Air pollution disproportionately affects those living near busy freeways and congested roadways, in neighborhoods that typically have larger portions of Black and Latinx residents, partly because of racist historical housing practices such as redlining. These frontline communities also tend to live close to power plants or other industrial facilities, which compounds the poor air quality.
“There’s a triple burden,” said Marianne Hatzopoulou, a professor in engineering at the University of Toronto and head of the school’s transportation and air quality research group. “Not only are disadvantaged populations experiencing the highest levels of air pollution, but they are also the ones that are generating the least amount of emissions from transportation in a day,” she said.
Hatzopoulou says a growing body of evidence linking air pollution exposure to social disadvantage should be taken into account when local and state governments evaluate transportation decisions.
“What we want is the benefits of these policies to actually accrue to the people who are exposed to the highest level of air pollution,” Hatzopoulou said.
For nearly two years, researchers tracked air quality disparities between low-income neighborhoods of color and high-income white neighborhoods in Jacksonville and more than 50 other U.S. cities. The recently published study, co-authored by University of Virginia atmospheric chemist Sally Pusede, focused on levels of NO2, or nitrogen dioxide — an air pollutant released from fossil fuels that can cause and exacerbate chronic health problems like asthma.
In Jacksonville, people of color living in low-income neighborhoods breathe air containing nearly a quarter more NO2 than non-Hispanic whites living in high-income areas.
That same study also compared diesel NO2 emissions on weekends with weekdays, finding that a drop in heavy trucking on weekends led to pollution cuts of more than 60% on average, with frontline communities benefiting the most.
“This is another piece of evidence that says to policymakers that these trucks are really important, to control the emissions of diesel trucks,” said Pusede. “People should be paying attention to the equity dimensions of these vehicles. That is the most important part.”

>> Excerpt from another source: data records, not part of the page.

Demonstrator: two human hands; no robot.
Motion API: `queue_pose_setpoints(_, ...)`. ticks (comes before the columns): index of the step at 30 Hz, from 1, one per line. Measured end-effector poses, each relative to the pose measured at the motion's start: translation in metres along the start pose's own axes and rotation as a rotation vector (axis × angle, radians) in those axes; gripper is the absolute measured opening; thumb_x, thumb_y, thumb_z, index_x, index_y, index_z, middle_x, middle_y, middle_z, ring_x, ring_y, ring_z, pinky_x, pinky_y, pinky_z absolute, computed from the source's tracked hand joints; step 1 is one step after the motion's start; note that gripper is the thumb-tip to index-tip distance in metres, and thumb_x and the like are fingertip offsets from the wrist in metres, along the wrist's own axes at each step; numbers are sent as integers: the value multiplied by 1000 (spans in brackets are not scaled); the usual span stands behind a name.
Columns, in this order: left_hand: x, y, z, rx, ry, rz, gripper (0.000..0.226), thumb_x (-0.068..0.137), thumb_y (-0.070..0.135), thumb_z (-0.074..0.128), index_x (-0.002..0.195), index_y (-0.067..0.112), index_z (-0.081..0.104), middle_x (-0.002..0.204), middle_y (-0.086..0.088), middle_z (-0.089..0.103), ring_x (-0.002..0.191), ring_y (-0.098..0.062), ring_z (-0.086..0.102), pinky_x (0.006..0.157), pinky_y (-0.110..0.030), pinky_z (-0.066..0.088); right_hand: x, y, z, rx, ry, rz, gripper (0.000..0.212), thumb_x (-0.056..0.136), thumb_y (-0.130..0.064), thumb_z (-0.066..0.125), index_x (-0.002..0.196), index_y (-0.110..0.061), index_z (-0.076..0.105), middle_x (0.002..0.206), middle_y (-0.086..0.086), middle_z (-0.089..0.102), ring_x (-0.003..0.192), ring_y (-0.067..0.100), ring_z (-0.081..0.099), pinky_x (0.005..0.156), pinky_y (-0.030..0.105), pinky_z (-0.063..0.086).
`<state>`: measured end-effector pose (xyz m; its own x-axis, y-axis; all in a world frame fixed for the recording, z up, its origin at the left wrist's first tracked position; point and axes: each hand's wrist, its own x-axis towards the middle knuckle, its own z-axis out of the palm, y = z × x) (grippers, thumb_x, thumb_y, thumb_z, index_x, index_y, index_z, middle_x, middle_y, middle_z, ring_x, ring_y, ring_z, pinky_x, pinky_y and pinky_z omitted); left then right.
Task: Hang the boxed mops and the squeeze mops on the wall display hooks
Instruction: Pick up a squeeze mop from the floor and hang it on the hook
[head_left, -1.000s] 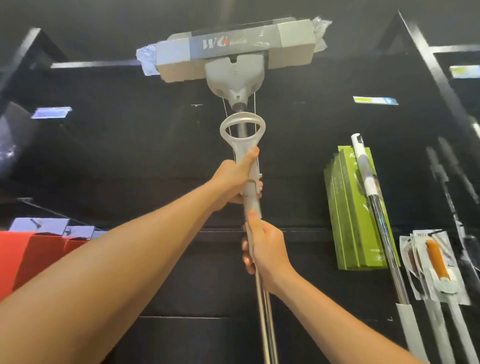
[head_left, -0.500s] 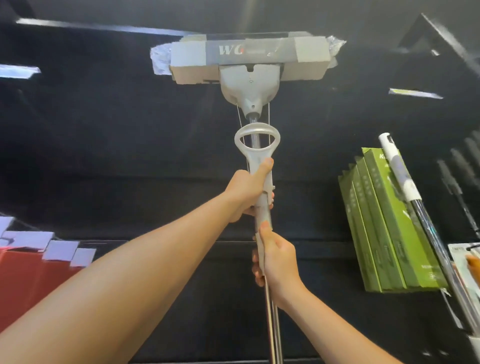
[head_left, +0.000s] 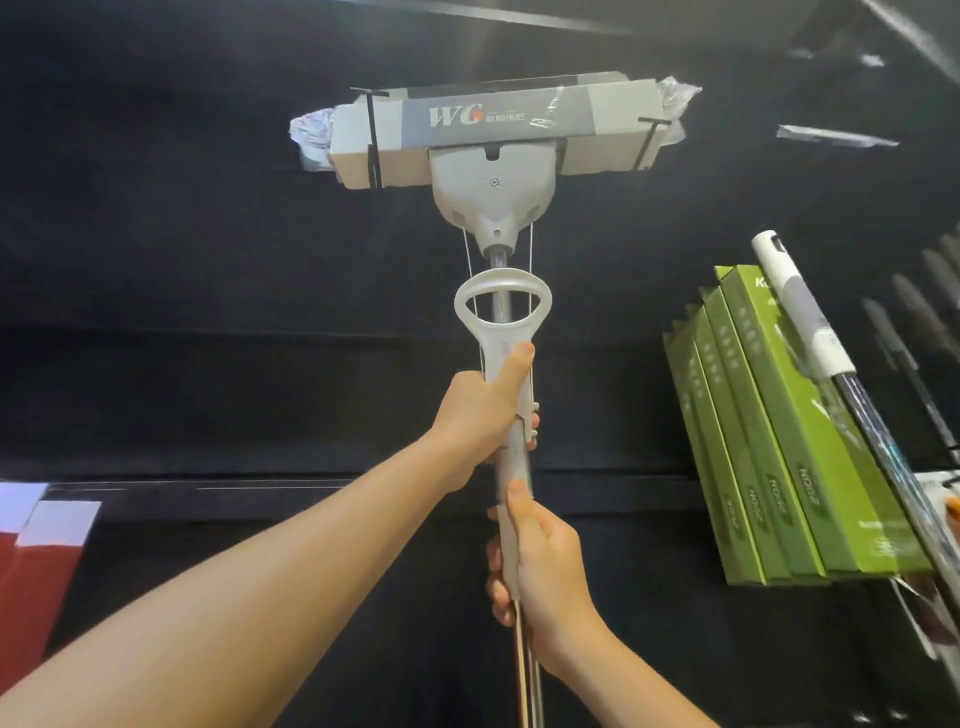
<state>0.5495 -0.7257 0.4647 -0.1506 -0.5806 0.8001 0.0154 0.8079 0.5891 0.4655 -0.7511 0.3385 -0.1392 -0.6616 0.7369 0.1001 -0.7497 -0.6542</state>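
Hands (head_left: 511, 467) gripping squeeze mop (head_left: 493, 171), green boxes (head_left: 789, 441) right

Single view only: head-worn wide-angle camera, tilted upward and forward at a dark wall display (head_left: 208, 260). No second view, so no shared region to record.

Both forearms enter from the bottom edge and reach up the centre of frame. Left hand (head_left: 480, 415) and right hand (head_left: 545, 561) sit close to the lens, on the pole of a squeeze mop (head_left: 493, 156) whose head stands near the top of frame.

Green boxes (head_left: 779, 441) lean in at the right edge. Straight lines bow toward the frame edges. Red packaging (head_left: 31, 571) shows at the lower left edge.
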Motion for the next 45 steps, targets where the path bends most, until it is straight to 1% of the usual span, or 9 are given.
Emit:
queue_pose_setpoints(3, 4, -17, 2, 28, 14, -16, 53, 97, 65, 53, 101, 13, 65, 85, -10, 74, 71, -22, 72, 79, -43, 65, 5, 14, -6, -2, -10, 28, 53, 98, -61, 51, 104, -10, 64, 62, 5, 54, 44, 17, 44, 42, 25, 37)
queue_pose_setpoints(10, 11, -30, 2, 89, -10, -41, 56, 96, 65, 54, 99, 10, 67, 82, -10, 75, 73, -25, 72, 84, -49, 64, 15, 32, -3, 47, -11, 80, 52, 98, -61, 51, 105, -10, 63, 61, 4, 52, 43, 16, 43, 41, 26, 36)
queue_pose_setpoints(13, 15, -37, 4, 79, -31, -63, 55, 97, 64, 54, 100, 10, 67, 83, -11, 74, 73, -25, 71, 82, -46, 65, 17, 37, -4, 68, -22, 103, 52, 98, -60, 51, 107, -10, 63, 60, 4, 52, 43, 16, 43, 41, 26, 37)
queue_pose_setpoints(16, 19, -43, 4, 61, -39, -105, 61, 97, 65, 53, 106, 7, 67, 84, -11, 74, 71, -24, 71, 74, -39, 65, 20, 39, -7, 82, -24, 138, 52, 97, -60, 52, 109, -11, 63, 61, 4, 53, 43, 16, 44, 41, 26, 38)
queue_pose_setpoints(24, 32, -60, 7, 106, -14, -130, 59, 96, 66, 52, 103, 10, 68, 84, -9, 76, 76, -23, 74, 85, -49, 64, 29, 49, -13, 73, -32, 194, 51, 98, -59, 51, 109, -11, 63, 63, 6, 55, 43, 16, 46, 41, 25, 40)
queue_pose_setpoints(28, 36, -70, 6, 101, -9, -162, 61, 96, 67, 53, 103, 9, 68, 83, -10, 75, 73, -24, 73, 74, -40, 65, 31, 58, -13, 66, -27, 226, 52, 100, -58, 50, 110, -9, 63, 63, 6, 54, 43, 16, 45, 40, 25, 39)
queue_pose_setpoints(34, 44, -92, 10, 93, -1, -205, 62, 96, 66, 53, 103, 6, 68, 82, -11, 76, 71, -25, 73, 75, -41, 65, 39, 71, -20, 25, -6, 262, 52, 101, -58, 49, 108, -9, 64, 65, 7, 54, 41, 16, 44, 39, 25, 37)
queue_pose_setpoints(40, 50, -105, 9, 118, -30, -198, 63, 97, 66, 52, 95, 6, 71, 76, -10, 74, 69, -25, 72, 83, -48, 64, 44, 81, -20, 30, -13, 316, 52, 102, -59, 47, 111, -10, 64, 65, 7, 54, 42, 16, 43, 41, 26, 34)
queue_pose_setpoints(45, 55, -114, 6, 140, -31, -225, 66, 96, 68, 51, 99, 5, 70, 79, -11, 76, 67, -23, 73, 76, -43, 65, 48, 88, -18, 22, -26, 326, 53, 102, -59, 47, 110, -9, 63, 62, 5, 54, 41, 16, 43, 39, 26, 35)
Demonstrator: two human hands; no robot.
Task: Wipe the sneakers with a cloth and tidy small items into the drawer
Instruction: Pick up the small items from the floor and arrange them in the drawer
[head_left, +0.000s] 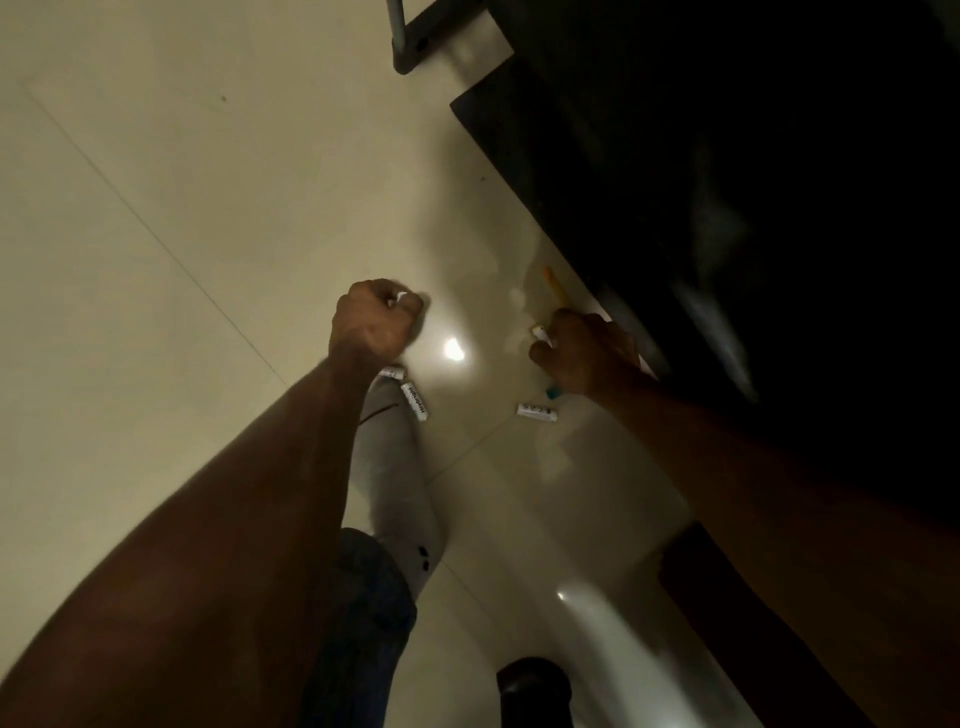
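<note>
My left hand (375, 322) is a closed fist over the pale tiled floor, with a bit of something white showing between its fingers. My right hand (584, 356) is closed around small items: a white and orange tip pokes out at its top and a teal end at its bottom. Small white batteries lie on the floor: one (414, 401) by my grey sock, one (390, 372) partly under my left wrist, one (536, 411) below my right hand. An orange pen (554, 287) lies against the dark furniture. No sneakers, cloth or drawer are visible.
Dark furniture (727, 182) fills the upper right, its base running diagonally across the floor. A grey metal leg (400, 41) stands at the top. My grey-socked foot (400, 483) stretches between my arms. A dark round object (532, 686) sits at the bottom edge.
</note>
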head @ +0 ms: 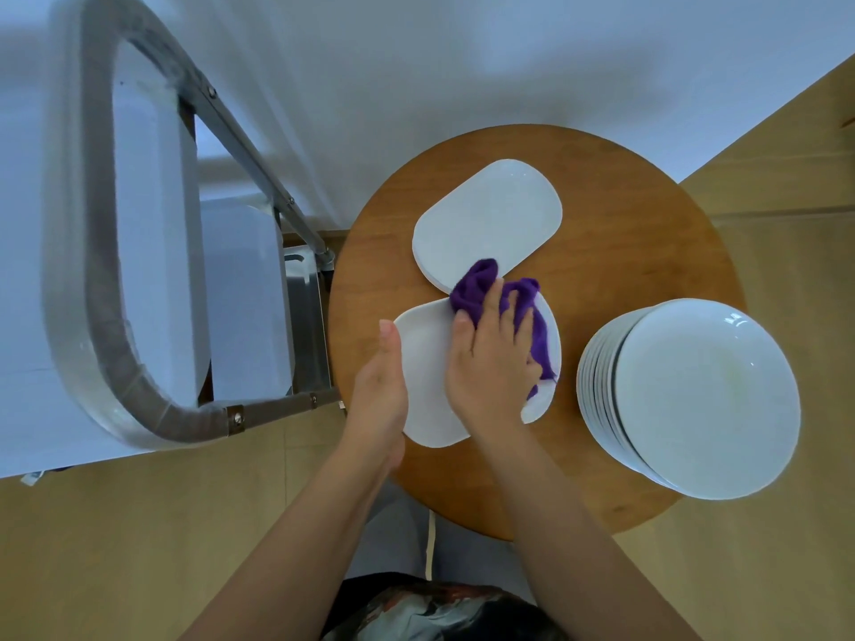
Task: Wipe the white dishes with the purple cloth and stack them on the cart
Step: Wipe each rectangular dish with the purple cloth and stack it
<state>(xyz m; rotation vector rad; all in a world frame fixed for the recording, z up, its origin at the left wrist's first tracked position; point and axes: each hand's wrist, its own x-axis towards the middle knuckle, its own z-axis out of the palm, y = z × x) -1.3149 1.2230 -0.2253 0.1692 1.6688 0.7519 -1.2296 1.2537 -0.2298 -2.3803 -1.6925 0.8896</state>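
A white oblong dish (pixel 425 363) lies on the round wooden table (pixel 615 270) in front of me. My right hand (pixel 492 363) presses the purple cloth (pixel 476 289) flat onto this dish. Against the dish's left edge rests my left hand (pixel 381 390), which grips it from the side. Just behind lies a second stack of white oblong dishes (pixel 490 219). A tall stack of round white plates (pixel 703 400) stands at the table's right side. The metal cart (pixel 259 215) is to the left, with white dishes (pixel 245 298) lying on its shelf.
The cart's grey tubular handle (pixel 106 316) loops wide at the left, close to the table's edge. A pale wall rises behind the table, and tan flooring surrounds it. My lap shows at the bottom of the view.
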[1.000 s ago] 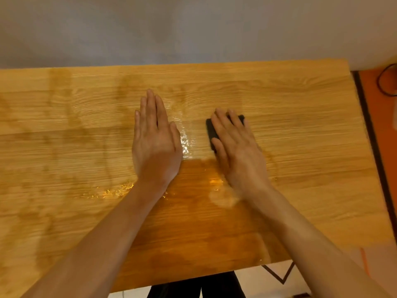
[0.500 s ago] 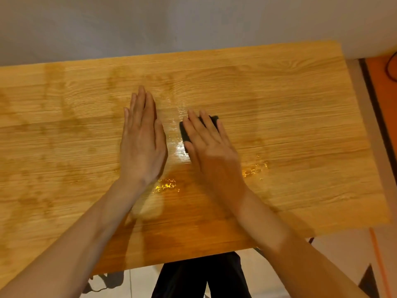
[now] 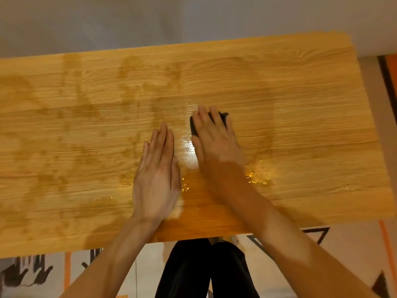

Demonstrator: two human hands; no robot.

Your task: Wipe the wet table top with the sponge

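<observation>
The wooden table top (image 3: 300, 100) fills most of the head view, with a shiny wet streak (image 3: 189, 151) between my hands and glinting droplets (image 3: 257, 177) to the right of my right wrist. My right hand (image 3: 214, 143) lies flat on a dark sponge (image 3: 223, 118), pressing it onto the wood; only the sponge's far and left edges show past my fingers. My left hand (image 3: 156, 179) rests flat on the table beside it, palm down, fingers straight and together, holding nothing.
A pale wall (image 3: 193, 18) runs behind the table's far edge. The table's right end (image 3: 369, 125) borders an orange and black floor strip (image 3: 388, 78). Below the near edge are my dark trousers (image 3: 204, 269) and a patterned floor (image 3: 32, 274).
My right hand has pushed the sponge away from me and a little to the right of the left hand. The view has tilted down, showing more of the near edge and my legs.
</observation>
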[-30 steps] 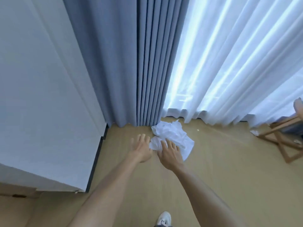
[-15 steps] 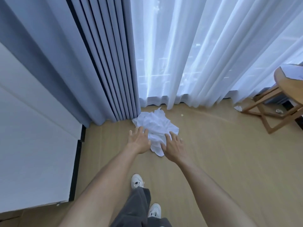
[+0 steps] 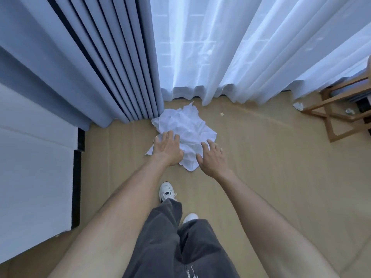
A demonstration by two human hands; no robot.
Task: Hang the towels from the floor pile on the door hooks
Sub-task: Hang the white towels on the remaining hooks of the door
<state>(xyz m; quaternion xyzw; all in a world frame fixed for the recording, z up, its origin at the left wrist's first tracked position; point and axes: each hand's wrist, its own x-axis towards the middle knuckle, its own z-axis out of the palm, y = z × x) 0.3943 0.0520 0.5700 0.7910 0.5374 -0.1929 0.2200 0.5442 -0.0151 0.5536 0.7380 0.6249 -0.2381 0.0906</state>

Throughout her life, Jacksonville resident Veronica Glover has had to watch her friends and family suffer through terrible illnesses. Her mother has COPD and is a breast cancer survivor, her husband died from colon cancer and her grandmother died from lung cancer. Glover, who herself is a breast cancer survivor, worries that pollution from vehicles and industrial sources is contributing to the prevalence of these diseases in her neighborhood just northeast of Downtown.
“Inhaling that same type of toxin over and over and over again is definitely not good for our community,” she said. While Glover tries to help residents deal with the effects of pollution, she hopes city leaders and other policymakers start pursuing electrification strategies that will help communities like hers breathe cleaner air.
“It would definitely impact and increase our numbers, in saving lives,” she said.
This story was produced through a collaboration involving WJXT, ADAPT from WJCT Public Media, and Climate Central, a nonadvocacy science and news group.